6 Sure, I just made a joke about political corruption in mid-19th-century New York City. When I’m not watching movies or sports, I occasionally read a book. Just wait until I start riffing on the Teapot Dome scandal . . . (Of course, maybe I recalled Boss Tweed and Tammany Hall from Scorsese’s Gangs of New York. Whatever.)
7 Examples include Gone With the Wind; Around the World in 80 Days; The Bridge on the River Kwai; Ben-Hur; Lawrence of Arabia; The Godfather; The Godfather Part II; The Deer Hunter; Gandhi; The Last Emperor; Dances with Wolves; Braveheart; The English Patient; Titanic; and Gladiator.
8 Examples include The Lost Weekend (alcoholism); The Best Years of Our Lives (returning to ordinary lives after war); Gentlemen’s Agreement (anti-Semitism); On the Waterfront (union corruption); One Flew Over the Cuckoo’s Nest (conditions in mental hospitals); Kramer vs. Kramer (divorce); Ordinary People (coping with a tragic death in the family); Rain Man (autism); Schindler’s List (the Holocaust); Forrest Gump (developmental disability); Million Dollar Baby (euthanasia); and Crash (racism).
9 Period epics . . . “issues” movies . . . seems to me that 12 Years a Slave is a no-brainer this year.
10 Here’s the list of non-QB, non-RB Heisman winners: Larry Kelly (E, Yale, 1936), Leon Hart (E, Notre Dame, 1949), Tim Brown (WR, Notre Dame, 1987), Desmond Howard (WR, Michigan, 1991), and Charles Woodson (CB/WR/PR, Michigan, 1997). That’s five out of 79. Apparently offensive linemen and wide receivers are rarely outstanding players, and defensive players simply don’t pursue excellence with integrity often enough.
11 The last Heisman winner to play on a team that finished outside of the AP Top 20 was Ty Detmer (QB, Brigham Young, 1990).
12 Except maybe for The Greatest Show on Earth and Gino Torretta. Reasonable people might come to the conclusion that they were not good.
13 Sight and Sound magazine regularly conducts a poll of film experts ranking the best films of all time. The most recent poll was conducted in 2012. The English-language films from the Oscars era to crack the top 20 were Vertigo (#1, 1958, not nominated for Best Picture); Citizen Kane (#2, 1941, nominated, did not win); Sunrise (#5, 1927, silent, won an award for “Unique and Artistic Production”); 2001: A Space Odyssey (#6, 1968, not nominated); The Searchers (#7, 1956, not nominated); Apocalypse Now (#14, 1979, nominated, did not win); and Singin’ in the Rain (#20, 1951, not nominated). The Best Picture winners in each of these years were Gigi; How Green Was My Valley; Wings; Oliver!; Around the World in 80 Days; Kramer vs. Kramer; and An American in Paris, respectively. Nothing against the “winners,” but subjectively speaking, each of the films from the Sight and Sound list is among my favorites – and the critics obviously agree.

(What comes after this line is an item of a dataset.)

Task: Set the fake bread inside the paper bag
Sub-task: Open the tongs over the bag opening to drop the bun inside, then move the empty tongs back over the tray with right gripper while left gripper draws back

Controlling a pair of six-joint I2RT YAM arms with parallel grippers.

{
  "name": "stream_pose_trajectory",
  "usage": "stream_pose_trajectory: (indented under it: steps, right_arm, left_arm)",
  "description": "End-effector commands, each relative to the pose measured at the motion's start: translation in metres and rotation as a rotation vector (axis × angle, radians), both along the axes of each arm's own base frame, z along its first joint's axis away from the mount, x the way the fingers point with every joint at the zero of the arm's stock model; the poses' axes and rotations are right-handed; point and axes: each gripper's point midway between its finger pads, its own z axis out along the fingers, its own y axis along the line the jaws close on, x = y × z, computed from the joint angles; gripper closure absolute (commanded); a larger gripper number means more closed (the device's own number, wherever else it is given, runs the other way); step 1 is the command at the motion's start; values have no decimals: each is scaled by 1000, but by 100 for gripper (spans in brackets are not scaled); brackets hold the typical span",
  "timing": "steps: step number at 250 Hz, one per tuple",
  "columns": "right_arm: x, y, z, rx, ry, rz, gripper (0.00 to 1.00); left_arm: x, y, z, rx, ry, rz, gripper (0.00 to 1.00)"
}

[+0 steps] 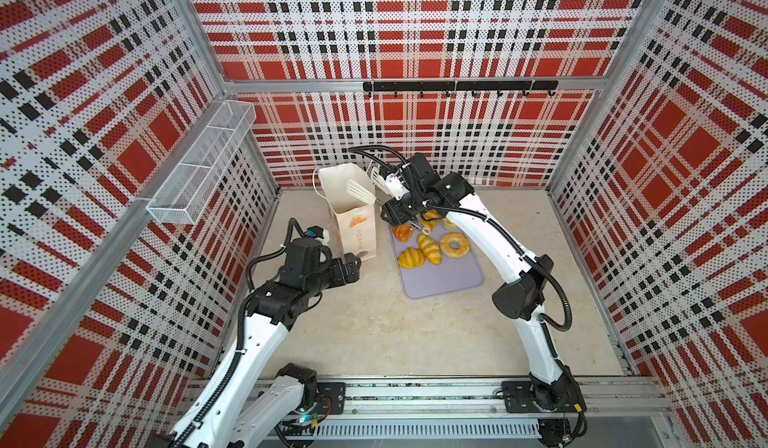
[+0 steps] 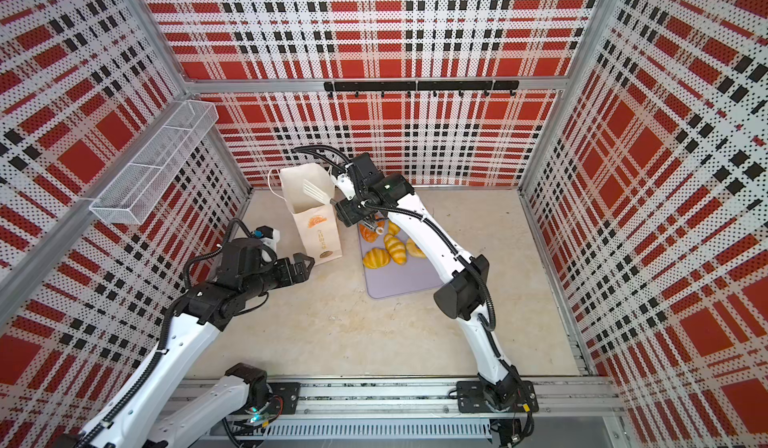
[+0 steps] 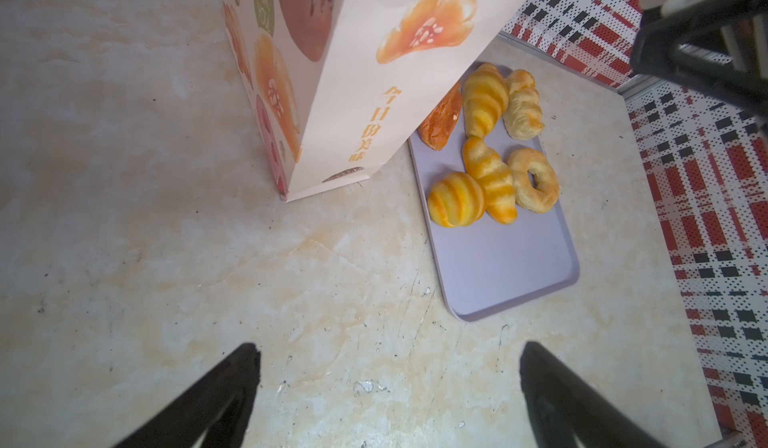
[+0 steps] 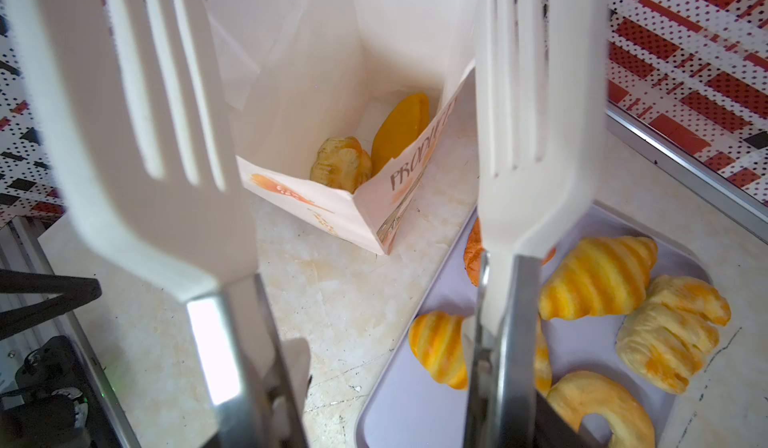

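Tongs [image 4: 137,134] gripped by right jaws over paper bag [image 4: 299,51], bread [image 4: 340,163] inside (left jaws parted)

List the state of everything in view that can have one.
paper bag: upright, mouth open.
fake bread: six pieces on the tray, two inside the bag.
tray: flat on the table, near end bare.
tongs: spread, empty, at the bag's mouth.
right gripper: jaws clamped on the tongs.
left gripper: jaws wide open, empty.
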Motion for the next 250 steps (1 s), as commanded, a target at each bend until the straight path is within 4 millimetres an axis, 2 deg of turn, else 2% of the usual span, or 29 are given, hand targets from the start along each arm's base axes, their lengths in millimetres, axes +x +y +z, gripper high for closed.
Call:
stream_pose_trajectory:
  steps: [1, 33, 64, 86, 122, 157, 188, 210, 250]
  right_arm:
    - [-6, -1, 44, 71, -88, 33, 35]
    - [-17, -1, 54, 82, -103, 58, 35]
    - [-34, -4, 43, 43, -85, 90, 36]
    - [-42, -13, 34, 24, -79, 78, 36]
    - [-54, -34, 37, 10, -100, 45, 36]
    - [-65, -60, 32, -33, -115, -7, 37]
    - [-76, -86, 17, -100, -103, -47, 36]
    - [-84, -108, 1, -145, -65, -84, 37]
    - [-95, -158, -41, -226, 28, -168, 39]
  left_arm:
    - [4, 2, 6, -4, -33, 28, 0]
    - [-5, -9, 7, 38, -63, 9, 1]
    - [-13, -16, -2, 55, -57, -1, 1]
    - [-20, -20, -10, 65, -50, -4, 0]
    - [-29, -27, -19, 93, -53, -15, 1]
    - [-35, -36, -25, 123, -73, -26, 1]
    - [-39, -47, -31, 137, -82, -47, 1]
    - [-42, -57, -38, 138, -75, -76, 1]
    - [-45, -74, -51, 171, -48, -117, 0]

14 This seems more pronounced in examining nominations than in scouring through winners since the winners are often a bit watered down as described in the previous paragraph.
15 For example, five of the last eight Heisman winners have been hybrid-style QBs who looked to both run and throw: Troy Smith (2006, Ohio State); Tim Tebow (2007, Florida); Cam Newton (2010, Auburn); Robert Griffin III (2011, Baylor); and Johnny Manziel (2012, Texas A&M).
16 Because if there’s one thing I love more than ranting about awards shows and writing parenthetical asides as footnotes, it’s handicapping winners.